Awesome! Some ideas:
txs
Why the emits instead of Nim's asm blocks?
I used emits, because I couldn't get straight asm blocks to work, although I started on 10.2 and now on 10.3 and its simpler than when I first tried, so I'll try again.
Measure the measuring overhead and subtract it from the results.
Good idea
Maybe you could also use suite and test as names, then you can use benchmark.suite and unittest.suite to differentiate.
Hmm, I didn't want to have to use a full name when I'm using unittest to test benchmark, but if you think that would be a better choice it's fine with me.
My system doesn't seem to have rdtscp yet (only rdtsc).
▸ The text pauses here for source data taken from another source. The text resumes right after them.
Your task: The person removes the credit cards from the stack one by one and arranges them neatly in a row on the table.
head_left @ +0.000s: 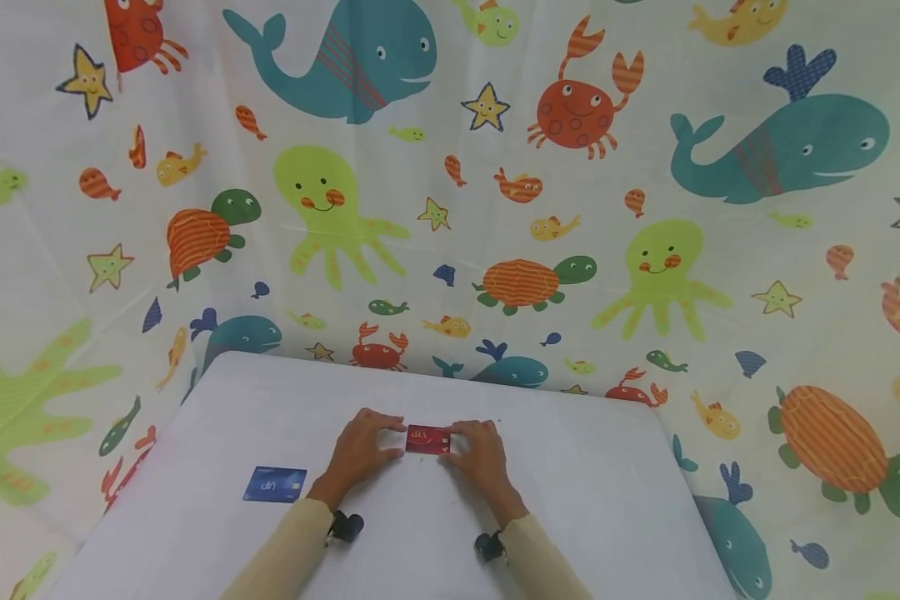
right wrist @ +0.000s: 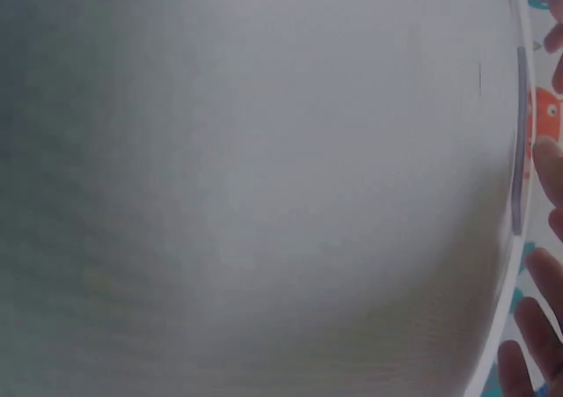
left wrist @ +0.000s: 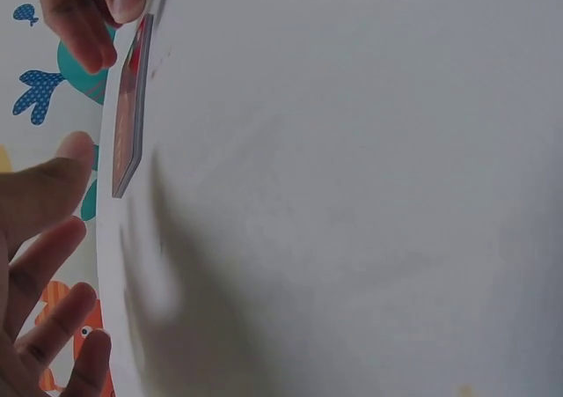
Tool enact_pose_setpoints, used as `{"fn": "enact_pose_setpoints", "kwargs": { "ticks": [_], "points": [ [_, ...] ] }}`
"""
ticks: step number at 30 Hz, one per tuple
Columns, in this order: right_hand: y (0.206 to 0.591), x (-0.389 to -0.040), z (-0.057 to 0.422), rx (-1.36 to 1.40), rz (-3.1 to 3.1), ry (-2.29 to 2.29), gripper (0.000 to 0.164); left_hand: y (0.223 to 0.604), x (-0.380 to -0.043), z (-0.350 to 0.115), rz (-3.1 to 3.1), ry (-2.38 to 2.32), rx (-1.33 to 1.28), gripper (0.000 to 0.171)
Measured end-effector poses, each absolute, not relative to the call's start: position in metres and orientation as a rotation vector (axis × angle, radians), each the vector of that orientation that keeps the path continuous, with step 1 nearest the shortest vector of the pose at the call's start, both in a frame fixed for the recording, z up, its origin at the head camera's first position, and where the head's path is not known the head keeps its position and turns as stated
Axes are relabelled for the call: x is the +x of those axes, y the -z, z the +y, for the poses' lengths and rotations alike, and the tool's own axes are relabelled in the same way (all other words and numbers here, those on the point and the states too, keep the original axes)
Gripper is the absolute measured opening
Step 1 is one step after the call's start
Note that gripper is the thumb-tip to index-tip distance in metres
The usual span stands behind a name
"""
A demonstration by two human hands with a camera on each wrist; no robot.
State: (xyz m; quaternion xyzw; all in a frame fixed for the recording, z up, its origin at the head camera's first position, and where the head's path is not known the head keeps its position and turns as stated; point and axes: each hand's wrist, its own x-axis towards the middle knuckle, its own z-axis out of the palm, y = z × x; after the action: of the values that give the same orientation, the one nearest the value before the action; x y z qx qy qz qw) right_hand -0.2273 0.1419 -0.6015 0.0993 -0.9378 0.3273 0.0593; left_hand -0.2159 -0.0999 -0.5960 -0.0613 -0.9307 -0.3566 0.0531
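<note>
A red card (head_left: 427, 440) with "VIP" printed on it lies near the far part of the white table (head_left: 570, 483). In the left wrist view the card (left wrist: 130, 115) appears edge-on. My right hand (head_left: 482, 454) holds its right end, with the index finger by the far corner and the thumb over the near corner. By the left end my left hand (head_left: 362, 448) has thumb and fingers spread, a small gap away from the card. Fingers of the right hand (right wrist: 541, 309) show at the right wrist view's edge.
A blue card (head_left: 274, 484) with "VIP" on it lies on the table to the left of my left forearm. Behind the table hangs a curtain (head_left: 435, 250) printed with sea animals. A dark wrist device (head_left: 345, 526) sits on each wrist.
</note>
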Motion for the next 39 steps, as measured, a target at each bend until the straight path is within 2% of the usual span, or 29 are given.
{"fn": "enact_pose_setpoints", "kwargs": {
  "ticks": [9,24,39],
  "points": [
    [0.603,-0.233,0.141,0.343,-2.899,-0.968,0.038,0.601,-0.220,-0.092,-2.838,1.044,-0.232,0.042],
    [0.605,-0.236,0.138,0.351,-2.904,-0.975,0.032,0.606,-0.225,-0.085,-2.843,0.980,-0.243,0.038],
    [0.594,-0.236,0.136,0.291,-2.913,-1.045,0.032,0.600,-0.227,-0.087,-2.857,0.988,-0.235,0.035]
  ]
}}
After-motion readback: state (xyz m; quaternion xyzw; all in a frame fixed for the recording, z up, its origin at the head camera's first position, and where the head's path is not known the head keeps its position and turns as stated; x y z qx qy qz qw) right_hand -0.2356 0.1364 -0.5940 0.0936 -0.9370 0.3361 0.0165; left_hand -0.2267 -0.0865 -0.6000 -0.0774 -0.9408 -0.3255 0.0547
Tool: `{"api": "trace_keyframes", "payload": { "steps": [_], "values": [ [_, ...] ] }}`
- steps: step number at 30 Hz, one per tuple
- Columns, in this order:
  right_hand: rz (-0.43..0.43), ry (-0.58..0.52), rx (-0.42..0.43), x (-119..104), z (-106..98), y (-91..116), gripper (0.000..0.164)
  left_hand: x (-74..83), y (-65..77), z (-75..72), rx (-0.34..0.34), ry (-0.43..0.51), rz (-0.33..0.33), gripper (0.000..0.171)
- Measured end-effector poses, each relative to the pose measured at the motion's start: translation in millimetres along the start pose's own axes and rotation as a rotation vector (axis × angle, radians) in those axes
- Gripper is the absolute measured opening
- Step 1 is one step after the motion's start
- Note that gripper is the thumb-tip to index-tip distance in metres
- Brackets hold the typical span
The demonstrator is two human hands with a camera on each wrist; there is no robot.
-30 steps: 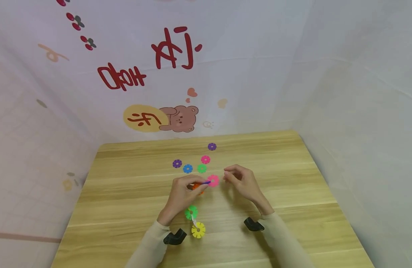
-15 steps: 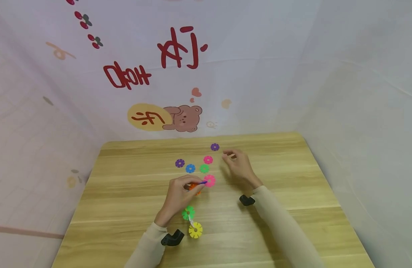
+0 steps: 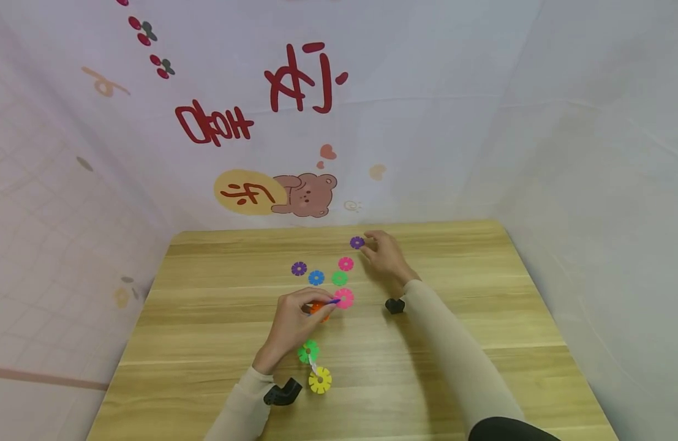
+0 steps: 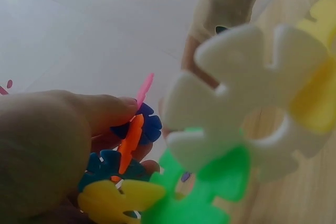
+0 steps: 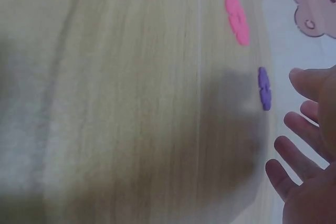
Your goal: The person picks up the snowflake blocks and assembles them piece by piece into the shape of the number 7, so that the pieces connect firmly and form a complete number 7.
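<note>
My left hand pinches a chain of interlocked notched plastic snowflake discs, with thumb and fingers at a dark blue disc. A pink disc stands at the chain's far end. An orange disc, a teal one, a green one, a white one and yellow ones follow towards the wrist. My right hand reaches over the back of the table, fingers parted, fingertips right at a loose purple disc lying flat. Nothing is held in that hand.
Loose discs lie flat on the wooden table: a pink one, a green one, a blue one and a second purple one. White printed cloth walls stand behind and at both sides of the table.
My right hand has moved forward from beside the chain to the far purple disc, its fingers spreading. The left hand keeps its pinch on the chain, almost still.
</note>
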State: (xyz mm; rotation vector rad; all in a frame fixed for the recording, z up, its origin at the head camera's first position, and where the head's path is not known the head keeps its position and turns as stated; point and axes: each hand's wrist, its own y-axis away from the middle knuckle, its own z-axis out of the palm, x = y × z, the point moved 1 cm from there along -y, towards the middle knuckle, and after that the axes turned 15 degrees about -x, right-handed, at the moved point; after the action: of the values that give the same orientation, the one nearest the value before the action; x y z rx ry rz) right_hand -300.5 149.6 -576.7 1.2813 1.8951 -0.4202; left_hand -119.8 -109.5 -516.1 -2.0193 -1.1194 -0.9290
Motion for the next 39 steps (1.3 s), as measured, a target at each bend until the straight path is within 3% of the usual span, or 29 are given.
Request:
{"api": "trace_keyframes", "payload": {
  "steps": [6, 10, 11, 15, 25, 32, 39],
  "values": [
    [-0.066, 0.110, -0.037, 10, 6, -14, 0.053, -2.0, 1.2, -1.8, 0.001, -0.002, 0.004, 0.007],
    [-0.087, 0.226, -0.045, 9, 11, -17, 0.045, -1.9, 1.6, -3.6, 0.005, -0.005, 0.011, 0.008],
    [-0.064, 0.249, -0.047, -1, 12, -13, 0.043, -1.6, 1.6, -4.0, 0.007, -0.005, 0.014, 0.009],
    [-0.071, 0.303, -0.002, 3, 17, -15, 0.037, -0.6, 1.3, -4.6, 0.009, -0.004, 0.020, 0.012],
    [-0.089, 0.229, 0.111, 14, 21, -17, 0.024, -1.7, 0.8, -3.4, 0.012, 0.000, 0.025, 0.015],
    [-0.049, 0.138, 0.072, 17, 21, -15, 0.035, -1.2, 0.3, -4.2, 0.005, 0.010, 0.014, 0.013],
    [-0.086, 0.006, 0.051, 22, 19, -1, 0.037, -3.6, -1.1, -4.3, 0.012, 0.004, 0.029, 0.008]
  ]
}}
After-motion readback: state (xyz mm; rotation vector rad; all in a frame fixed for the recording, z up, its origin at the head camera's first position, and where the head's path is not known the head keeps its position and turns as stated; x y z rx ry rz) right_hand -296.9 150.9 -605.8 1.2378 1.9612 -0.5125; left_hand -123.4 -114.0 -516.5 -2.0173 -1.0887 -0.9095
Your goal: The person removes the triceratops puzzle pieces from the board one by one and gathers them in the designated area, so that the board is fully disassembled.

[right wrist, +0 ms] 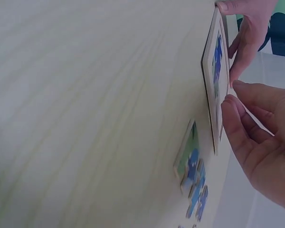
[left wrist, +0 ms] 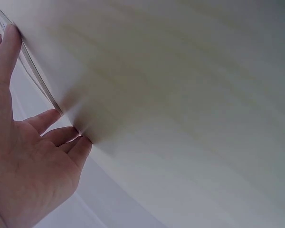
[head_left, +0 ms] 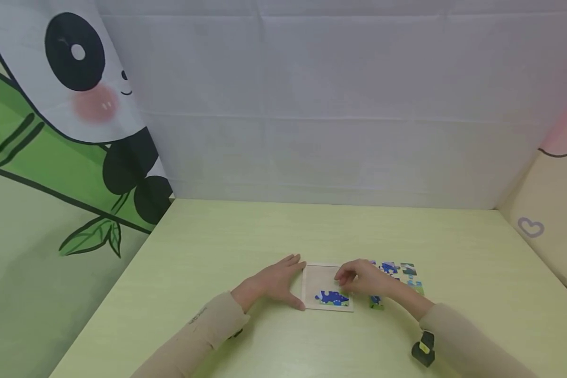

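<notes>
A square puzzle frame (head_left: 321, 275) with a pale wooden border lies on the table. Joined blue dinosaur pieces (head_left: 333, 298) fill part of its lower side. My left hand (head_left: 280, 281) rests along the frame's left edge, thumb at the near corner and fingers at the far one; the left wrist view shows the thumb and fingertips touching that edge. Over the frame's right side hovers my right hand (head_left: 366, 278), its fingers bent and thumb close to the index finger. In the right wrist view no piece shows between those fingertips (right wrist: 228, 100).
Several loose puzzle pieces (head_left: 408, 269) lie on the table right of the frame, partly hidden behind my right hand in the head view. A white sheet (head_left: 335, 157) stands at the table's back edge. A panda-patterned cloth (head_left: 75, 121) hangs on the left.
</notes>
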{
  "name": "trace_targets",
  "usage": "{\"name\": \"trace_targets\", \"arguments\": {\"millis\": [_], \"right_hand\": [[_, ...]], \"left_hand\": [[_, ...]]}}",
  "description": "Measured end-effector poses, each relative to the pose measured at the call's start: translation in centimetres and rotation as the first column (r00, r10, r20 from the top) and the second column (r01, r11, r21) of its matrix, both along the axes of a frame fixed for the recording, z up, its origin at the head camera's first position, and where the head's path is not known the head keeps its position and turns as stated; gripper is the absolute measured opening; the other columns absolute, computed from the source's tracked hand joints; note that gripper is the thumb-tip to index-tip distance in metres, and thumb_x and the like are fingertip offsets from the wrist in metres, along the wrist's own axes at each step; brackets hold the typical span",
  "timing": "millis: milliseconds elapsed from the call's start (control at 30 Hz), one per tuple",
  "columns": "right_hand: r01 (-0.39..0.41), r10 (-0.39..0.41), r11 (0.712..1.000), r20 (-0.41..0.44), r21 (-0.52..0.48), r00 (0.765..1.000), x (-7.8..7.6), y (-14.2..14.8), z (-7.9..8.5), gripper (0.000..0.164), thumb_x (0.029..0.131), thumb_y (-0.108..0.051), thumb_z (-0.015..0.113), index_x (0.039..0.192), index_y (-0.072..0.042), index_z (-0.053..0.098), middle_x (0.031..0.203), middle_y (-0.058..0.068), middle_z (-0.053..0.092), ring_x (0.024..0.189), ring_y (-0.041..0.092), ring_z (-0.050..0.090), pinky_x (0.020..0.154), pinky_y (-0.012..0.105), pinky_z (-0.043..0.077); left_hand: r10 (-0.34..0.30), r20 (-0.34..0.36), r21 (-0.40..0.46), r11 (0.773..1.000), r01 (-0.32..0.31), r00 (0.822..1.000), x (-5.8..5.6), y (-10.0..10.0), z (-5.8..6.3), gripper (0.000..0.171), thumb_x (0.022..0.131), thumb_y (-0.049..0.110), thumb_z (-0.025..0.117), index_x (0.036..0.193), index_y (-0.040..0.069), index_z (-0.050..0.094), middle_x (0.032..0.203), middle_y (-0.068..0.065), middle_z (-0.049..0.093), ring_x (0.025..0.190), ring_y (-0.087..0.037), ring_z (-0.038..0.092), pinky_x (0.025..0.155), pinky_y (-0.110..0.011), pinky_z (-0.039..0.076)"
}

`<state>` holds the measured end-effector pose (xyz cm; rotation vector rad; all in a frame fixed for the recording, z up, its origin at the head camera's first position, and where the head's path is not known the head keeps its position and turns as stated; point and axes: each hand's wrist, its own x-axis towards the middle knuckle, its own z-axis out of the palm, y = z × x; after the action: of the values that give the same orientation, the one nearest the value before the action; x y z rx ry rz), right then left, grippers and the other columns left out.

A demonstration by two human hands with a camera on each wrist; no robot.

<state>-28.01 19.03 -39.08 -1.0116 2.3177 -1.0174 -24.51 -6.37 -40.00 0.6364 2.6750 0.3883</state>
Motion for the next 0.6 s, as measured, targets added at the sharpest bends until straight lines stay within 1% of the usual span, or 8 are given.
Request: {"name": "trace_targets", "arguments": {"millis": [167,300,433,600], "right_hand": [[-0.016,0.016,1.000,0.030,0.010,0.999,0.2,-1.4,-0.4,0.014,0.080,-0.001,0.065,0.094,-0.003,0.066,0.081,0.001,0.063,0.071,0.009,0.053,0.064,0.019,0.048],[-0.022,0.021,1.000,0.065,0.021,0.998,0.6,-2.0,-0.5,0.014,0.079,-0.001,0.067,0.092,-0.004,0.067,0.080,0.000,0.063,0.068,0.009,0.052,0.060,0.019,0.047],[-0.022,0.020,0.999,0.060,0.029,0.998,0.9,-2.2,-0.5,0.016,0.076,-0.001,0.069,0.092,-0.003,0.067,0.079,0.000,0.063,0.066,0.008,0.052,0.058,0.019,0.046],[-0.017,0.016,0.999,0.048,0.028,0.999,1.3,-2.4,-0.6,0.025,0.072,-0.002,0.073,0.097,0.001,0.067,0.083,0.002,0.062,0.064,0.007,0.050,0.055,0.018,0.046]], "left_hand": [[-0.002,0.002,0.013,1.000,0.002,1.000,0.0,0.1,0.2,0.100,0.066,0.057,0.071,0.142,0.008,0.029,0.150,-0.012,0.018,0.138,-0.028,0.014,0.109,-0.042,0.023],[0.000,0.003,0.012,1.000,0.000,1.000,-0.1,0.1,0.1,0.100,0.066,0.058,0.071,0.143,0.010,0.028,0.150,-0.011,0.018,0.138,-0.026,0.013,0.109,-0.041,0.023],[0.000,0.000,0.011,1.000,0.000,1.000,-0.2,0.1,-0.1,0.102,0.065,0.060,0.070,0.143,0.010,0.028,0.150,-0.011,0.018,0.138,-0.026,0.013,0.109,-0.041,0.023],[-0.001,-0.002,0.010,1.000,0.001,1.000,-0.2,0.0,-0.1,0.103,0.064,0.060,0.070,0.143,0.009,0.028,0.150,-0.012,0.018,0.138,-0.026,0.014,0.109,-0.041,0.023]]}}
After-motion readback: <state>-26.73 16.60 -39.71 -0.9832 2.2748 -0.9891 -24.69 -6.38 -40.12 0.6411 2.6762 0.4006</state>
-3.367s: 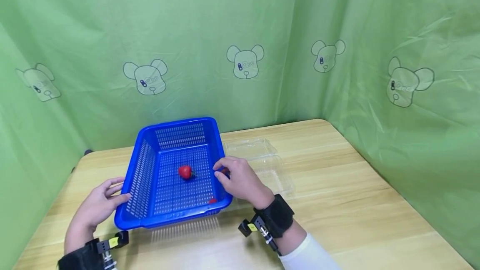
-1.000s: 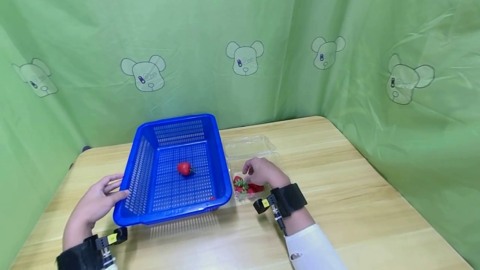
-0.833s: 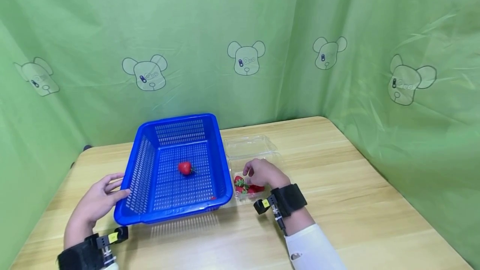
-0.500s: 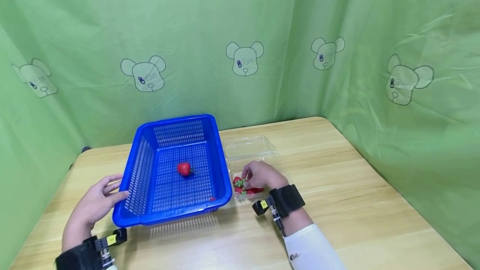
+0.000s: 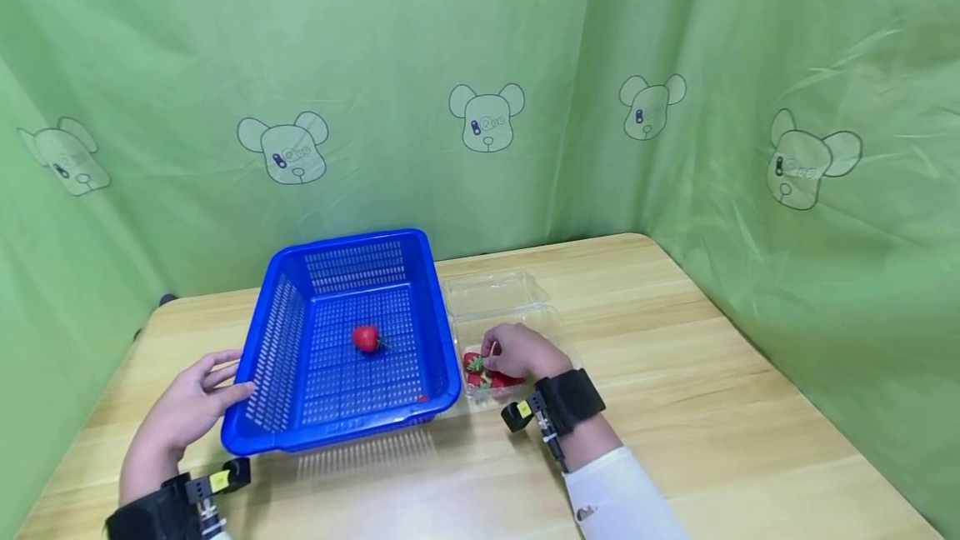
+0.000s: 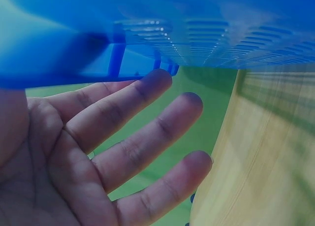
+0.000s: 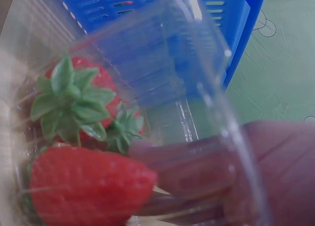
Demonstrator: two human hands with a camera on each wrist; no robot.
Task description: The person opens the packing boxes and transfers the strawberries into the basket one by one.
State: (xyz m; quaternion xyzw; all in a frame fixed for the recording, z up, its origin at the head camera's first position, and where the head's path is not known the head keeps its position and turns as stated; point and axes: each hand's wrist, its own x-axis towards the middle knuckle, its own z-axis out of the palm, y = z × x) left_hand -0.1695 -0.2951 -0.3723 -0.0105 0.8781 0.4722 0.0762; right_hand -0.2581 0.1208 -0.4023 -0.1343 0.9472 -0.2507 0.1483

Could be detected with cpuid I guess.
Yes, I'll work on detecting that, there is an alternative that Intel suggests when rdtscp isn't available.
Maybe some more platform independent way than rdtsc for other platforms, maybe clock_gettime for posix: https://github.com/def-/nim-bench/blob/master/tests.nim#L21-L24
Definitely, but to get to this stage took me a long time since I started at nearly zero and wanted to get feed back, such as this. Also, I wanted to be able to consistently measure the performance difference of changing a single instruction when testing very small snippets of code and that probably needs something like rdtsc. But yes this needs to be able to run on all platforms, although YMMV :)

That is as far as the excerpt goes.